En tant que réalisateur, Kiyotaka Oshiyama réussit à faire ressortir cette dimension personnelle propre au manga avec une certaine simplicité. Son film, réalisé en un an avec une petite équipe, utilise un style d'animation marqué par une approche volontairement épurée du genga (les dessins préparatoires), dont près de la moitié sont l'œuvre du réalisateur en personne. Cette technique, qui peut sembler inachevée à première vue, apporte pourtant une dimension humaine au film, un côté authentique qui soutient parfaitement le propos de Look Back. Cette esthétique volontairement imparfaite reflète l'idéalisme du dessin en tant qu'acte de création, tout en mettant en lumière la réalité du travail artistique et de ses sacrifices.

L'un des thèmes centraux du film est justement la quête de sens dans la pratique du dessin. À travers le personnage de Fujino, l'autosatisfaction et l'orgueil du créateur sont mis en lumière, tandis que Kyômoto, plus introvertie et réservée, incarne une forme d'expression à travers l'art. La question qui traverse le film est simple mais fondamentale : Pourquoi dessiner ? Autrement dit, s'investir autant dans une passion qui isole et exclut du monde extérieur ? Ces réflexions sont rendues avec une grande subtilité à travers des scènes qui montrent sans filtre les efforts et la souffrance associés à l'art de dessiner, tout en offrant des instants d'introspection poignants, notamment dans la scène iconique où le personnage dessine de dos, symbolisant l'effort constant de l'artiste.
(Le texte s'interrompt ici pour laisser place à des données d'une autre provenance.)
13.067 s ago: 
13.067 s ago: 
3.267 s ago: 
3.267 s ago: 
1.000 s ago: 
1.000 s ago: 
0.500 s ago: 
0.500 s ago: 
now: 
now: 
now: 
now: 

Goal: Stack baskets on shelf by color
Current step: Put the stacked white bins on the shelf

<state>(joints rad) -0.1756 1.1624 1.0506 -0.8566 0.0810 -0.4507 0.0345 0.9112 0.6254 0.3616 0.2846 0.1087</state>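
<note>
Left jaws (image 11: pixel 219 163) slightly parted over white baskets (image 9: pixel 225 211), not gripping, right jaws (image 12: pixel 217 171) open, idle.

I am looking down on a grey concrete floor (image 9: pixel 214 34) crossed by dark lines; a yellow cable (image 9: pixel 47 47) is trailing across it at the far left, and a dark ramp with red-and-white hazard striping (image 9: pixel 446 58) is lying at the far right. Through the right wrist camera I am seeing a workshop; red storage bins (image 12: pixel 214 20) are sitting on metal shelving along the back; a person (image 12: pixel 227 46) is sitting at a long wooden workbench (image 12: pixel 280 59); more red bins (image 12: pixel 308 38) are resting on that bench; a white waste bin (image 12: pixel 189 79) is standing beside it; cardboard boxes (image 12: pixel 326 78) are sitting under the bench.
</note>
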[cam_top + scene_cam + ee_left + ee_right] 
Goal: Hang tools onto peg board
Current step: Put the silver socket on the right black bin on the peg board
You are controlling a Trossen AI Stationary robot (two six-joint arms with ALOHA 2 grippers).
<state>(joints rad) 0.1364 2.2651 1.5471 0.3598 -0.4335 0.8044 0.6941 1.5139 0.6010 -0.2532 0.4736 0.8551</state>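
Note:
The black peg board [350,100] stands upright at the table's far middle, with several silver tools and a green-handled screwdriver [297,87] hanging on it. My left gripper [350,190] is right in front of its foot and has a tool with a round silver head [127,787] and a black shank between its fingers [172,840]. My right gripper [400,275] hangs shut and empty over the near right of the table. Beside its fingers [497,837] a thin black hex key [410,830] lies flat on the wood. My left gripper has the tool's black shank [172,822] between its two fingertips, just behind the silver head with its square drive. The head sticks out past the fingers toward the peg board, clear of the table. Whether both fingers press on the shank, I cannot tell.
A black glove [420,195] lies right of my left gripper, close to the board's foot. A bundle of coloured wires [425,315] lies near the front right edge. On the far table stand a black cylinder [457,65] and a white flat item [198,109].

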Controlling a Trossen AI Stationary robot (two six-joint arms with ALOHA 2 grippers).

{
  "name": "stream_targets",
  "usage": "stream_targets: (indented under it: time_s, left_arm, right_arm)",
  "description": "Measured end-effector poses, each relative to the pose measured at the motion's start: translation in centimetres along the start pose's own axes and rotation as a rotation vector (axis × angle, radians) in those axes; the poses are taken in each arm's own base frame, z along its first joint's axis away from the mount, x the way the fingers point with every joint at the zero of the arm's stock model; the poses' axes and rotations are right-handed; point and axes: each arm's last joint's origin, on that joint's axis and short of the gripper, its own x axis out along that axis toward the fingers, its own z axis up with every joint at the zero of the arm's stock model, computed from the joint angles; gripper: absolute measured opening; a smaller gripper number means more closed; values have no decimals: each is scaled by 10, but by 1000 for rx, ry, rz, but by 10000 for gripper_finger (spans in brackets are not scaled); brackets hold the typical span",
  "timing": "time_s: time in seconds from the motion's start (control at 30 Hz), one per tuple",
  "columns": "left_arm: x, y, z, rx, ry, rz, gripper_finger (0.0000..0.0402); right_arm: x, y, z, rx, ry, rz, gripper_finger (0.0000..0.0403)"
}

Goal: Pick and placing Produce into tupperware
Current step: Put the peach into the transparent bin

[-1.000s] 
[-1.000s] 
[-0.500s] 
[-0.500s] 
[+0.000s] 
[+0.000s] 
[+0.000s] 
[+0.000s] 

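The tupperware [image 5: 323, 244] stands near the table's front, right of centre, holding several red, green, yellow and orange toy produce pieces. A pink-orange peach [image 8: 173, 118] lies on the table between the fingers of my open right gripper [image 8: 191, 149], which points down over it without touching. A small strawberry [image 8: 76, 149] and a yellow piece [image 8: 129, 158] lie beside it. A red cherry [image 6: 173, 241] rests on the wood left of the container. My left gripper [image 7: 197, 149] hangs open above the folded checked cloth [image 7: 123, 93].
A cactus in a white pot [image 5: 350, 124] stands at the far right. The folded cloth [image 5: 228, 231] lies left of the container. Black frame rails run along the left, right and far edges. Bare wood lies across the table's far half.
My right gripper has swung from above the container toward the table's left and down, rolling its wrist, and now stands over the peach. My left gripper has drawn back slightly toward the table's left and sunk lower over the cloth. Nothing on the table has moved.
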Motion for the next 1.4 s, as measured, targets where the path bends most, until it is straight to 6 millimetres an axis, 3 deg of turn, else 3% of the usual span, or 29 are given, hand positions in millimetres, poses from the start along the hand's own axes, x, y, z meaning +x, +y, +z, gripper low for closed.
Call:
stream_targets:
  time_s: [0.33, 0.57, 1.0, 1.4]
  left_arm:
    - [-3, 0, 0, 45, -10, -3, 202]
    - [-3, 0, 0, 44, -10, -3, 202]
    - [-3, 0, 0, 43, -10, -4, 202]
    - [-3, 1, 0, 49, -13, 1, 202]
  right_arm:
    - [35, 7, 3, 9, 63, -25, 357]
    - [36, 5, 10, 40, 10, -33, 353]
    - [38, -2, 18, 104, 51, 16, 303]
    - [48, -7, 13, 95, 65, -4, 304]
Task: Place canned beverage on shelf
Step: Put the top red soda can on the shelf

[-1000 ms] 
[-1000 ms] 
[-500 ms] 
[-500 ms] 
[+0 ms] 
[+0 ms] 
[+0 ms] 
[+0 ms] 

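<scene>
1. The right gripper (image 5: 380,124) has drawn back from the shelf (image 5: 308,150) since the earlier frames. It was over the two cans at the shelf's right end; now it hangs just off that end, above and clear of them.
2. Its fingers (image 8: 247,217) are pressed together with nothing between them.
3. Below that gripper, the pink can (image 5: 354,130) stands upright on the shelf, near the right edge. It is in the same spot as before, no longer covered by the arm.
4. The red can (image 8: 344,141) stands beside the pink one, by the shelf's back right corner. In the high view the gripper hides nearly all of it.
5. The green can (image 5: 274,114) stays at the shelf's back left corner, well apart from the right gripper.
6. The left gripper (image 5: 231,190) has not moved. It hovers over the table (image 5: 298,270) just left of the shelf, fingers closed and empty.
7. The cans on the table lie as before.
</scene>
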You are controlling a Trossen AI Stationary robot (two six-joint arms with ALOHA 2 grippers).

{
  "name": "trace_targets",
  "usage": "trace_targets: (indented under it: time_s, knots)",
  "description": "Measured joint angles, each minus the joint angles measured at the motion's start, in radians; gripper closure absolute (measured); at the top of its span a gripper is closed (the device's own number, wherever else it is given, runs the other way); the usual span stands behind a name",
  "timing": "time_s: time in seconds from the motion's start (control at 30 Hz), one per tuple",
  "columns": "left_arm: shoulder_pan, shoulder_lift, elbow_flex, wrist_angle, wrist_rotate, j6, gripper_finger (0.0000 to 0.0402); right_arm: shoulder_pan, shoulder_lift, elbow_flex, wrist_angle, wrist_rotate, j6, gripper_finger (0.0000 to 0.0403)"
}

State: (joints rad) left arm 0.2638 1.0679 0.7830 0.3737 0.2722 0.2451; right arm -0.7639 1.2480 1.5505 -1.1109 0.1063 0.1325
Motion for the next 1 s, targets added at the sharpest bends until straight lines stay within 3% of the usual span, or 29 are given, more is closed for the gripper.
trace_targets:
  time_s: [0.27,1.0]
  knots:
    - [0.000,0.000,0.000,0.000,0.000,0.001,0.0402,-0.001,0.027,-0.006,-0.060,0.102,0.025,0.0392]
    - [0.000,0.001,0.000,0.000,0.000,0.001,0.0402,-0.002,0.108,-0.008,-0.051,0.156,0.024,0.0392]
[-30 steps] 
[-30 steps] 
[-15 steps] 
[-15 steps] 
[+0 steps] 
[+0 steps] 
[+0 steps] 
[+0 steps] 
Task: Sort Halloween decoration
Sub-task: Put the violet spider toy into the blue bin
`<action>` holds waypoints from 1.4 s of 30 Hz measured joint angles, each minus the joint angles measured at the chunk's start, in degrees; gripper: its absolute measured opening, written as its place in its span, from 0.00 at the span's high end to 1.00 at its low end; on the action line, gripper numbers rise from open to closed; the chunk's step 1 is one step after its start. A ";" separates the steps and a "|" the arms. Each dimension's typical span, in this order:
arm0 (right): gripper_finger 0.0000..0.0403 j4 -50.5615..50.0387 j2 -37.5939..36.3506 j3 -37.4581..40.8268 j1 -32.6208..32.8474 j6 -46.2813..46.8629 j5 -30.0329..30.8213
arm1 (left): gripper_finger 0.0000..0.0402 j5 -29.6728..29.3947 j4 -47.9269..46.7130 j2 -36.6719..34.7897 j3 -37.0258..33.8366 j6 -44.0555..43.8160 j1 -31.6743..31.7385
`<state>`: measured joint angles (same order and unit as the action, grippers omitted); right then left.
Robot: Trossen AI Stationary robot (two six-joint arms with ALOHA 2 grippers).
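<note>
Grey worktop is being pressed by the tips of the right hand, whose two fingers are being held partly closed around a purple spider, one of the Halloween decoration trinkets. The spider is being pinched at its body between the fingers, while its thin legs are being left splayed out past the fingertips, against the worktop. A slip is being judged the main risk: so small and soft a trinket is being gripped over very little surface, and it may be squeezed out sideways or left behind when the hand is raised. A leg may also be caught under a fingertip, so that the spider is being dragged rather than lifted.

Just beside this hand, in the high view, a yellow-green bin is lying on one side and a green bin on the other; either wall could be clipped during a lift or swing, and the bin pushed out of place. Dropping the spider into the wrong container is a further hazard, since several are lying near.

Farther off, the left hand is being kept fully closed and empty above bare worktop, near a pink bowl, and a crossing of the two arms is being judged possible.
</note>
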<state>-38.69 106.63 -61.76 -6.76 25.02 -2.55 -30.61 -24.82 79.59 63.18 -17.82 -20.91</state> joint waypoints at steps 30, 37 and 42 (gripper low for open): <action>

Ce film est une exploration à la fois visuelle et émotionnelle, mais il n'oublie pas d'être un divertissement avant tout. Look Back parvient à toucher son public non seulement par la richesse de son discours sur la création, mais aussi par la sincérité de ses personnages et la force de leur amitié. Le lien entre Fujino et Kyômoto se construit peu à peu à travers leurs différences et leurs aspirations, créant une dynamique poignante entre les deux jeunes filles. Le film réussit ainsi à faire passer son message tout en offrant une expérience émotionnelle forte. Les spectateurs se retrouvent à rire et à pleurer avec les protagonistes, témoignant de la puissance de leur relation.

Visuellement, Look Back est irréprochable avec un style brut qui s'avère parfaitement adapté à son sujet. Le choix de l'animation numérique, le recours à des genga volontairement simplifiés et l'accent mis sur les émotions sincères renforcent l'aspect introspectif et personnel de l'œuvre. Look Back est un film d'animation qui marie à la perfection la réflexion sur la création artistique et la force émotionnelle d'une histoire d'amitié. Intime, sensible et profondément humain, il s'impose comme une œuvre majeure dans le paysage de l'animation japonaise contemporaine. En fin de compte, c'est un film qui reste gravé dans la mémoire, non seulement pour son message sur le manga, mais aussi pour sa manière de toucher l'âme du spectateur.